* justa y placentera

me anda fallando la confianza

como cuando me mandás a prender el calefón

y dudo y me paralizo y no quiero saber nada

me escapo sin hacer ruido

bajo a la calle y camino

le meto pata en zigzag

y en cada baldosa que piso

se me aparecen las mismas cosas

las mismas caras, los mismos pies

la misma falla de termostato

la misma frente que apunta al piso

será que todos salimos huyendo

de los hogares

de los trabajos

de la responsabilidad

de tener que mantener

de manera constante

o no (¿quién sabe?)

la temperatura justa y placentera

para que algún otro

(pero otro cercano, otro que esté ahí)

se quede piola

sabiendo que vigilamos

y regulamos con obsesión

el parco funcionamiento

de ese artefacto del diablo

como si fuera un preciso

instrumento de medición

¡de suiza para el mundo!

¡de la góndola a su mesa!

para que puedan al fin, esos otros

de una putísima vez

dejar ir por el desagüe

cansancio, mugre y preocupación.

* las cajas

Tengo que salir de aquí. Esta caja es demasiado chica y asfixiante. Hay muy poco espacio y apenas puedo moverme. Se siente estrecha e incomoda, no me calza. Me estoy hinchando demasiado. Demasiada angustia, y no tengo ni una maldita idea de como escabullirme.

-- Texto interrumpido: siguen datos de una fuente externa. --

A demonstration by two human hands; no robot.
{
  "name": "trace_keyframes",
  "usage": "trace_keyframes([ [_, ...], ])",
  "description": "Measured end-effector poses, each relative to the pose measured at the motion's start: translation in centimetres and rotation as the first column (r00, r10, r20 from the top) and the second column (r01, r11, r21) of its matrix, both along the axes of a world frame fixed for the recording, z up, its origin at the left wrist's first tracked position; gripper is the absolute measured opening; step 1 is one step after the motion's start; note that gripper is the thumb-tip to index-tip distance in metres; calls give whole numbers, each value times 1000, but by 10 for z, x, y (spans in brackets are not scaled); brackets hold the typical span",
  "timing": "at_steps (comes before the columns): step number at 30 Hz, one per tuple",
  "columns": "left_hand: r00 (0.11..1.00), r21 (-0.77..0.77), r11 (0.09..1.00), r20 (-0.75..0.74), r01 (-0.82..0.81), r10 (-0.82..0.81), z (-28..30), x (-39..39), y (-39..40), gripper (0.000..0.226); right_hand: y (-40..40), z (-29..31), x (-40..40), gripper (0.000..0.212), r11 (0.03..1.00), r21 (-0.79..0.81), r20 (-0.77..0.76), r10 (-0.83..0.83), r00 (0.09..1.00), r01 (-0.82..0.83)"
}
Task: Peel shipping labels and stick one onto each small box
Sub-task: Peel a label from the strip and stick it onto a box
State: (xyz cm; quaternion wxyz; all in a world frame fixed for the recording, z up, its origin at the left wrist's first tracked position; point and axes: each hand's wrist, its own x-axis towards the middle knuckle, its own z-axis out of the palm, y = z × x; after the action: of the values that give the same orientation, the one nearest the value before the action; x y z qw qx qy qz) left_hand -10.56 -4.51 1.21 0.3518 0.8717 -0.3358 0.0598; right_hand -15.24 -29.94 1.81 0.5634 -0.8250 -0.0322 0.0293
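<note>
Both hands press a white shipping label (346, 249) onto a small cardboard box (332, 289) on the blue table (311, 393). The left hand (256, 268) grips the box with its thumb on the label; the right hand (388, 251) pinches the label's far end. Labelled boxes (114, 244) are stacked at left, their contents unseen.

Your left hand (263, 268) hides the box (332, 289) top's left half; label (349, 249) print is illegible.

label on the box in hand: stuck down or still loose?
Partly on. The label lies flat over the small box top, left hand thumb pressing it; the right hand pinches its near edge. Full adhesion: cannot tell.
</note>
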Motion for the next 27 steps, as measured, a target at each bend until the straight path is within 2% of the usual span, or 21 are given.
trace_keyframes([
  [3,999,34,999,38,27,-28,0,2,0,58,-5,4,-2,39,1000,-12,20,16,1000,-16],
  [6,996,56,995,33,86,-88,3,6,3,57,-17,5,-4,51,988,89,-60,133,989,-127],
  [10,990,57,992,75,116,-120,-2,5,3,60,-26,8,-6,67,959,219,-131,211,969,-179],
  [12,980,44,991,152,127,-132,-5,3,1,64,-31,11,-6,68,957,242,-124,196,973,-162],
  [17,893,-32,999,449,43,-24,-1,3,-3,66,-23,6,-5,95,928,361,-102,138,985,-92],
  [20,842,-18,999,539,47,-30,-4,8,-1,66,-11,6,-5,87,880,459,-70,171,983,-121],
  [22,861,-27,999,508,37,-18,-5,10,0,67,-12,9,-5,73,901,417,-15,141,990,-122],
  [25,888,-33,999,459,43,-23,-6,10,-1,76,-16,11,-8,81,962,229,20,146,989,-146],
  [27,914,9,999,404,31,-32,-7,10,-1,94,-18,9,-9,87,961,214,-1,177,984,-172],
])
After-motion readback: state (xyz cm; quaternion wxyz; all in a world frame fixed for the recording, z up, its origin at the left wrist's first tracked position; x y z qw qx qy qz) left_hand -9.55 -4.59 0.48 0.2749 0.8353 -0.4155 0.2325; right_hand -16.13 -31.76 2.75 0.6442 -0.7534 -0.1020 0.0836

Podría relajarme y hacer como si nada, fingir que me siento a gusto aquí dentro, y tal vez de ese modo me dejarían en paz, y con suerte algún día me dejen salir. No, no es una opción. He pasado mucho tiempo encerrado en esta penumbra, estoy cansado de estos límites, estoy creciendo muy rápido y este espacio no es suficiente. Tengo que moverme, sacudir estas paredes y hacer tambalear esta línea de montaje; puedo hacerlo, debo hacerlo. Si alguno de mis vecinos se decidiera a acompañarme y comenzara a saltar, a moverse y a golpear estas malditas paredes para escapar conmigo, iniciaríamos la revolución de las cajas. Nos libraríamos de estos atuendos rústicos y pesados de una vez, nos hermanaríamos en un solo deseo y correríamos furiosos quebrando candados y cerraduras.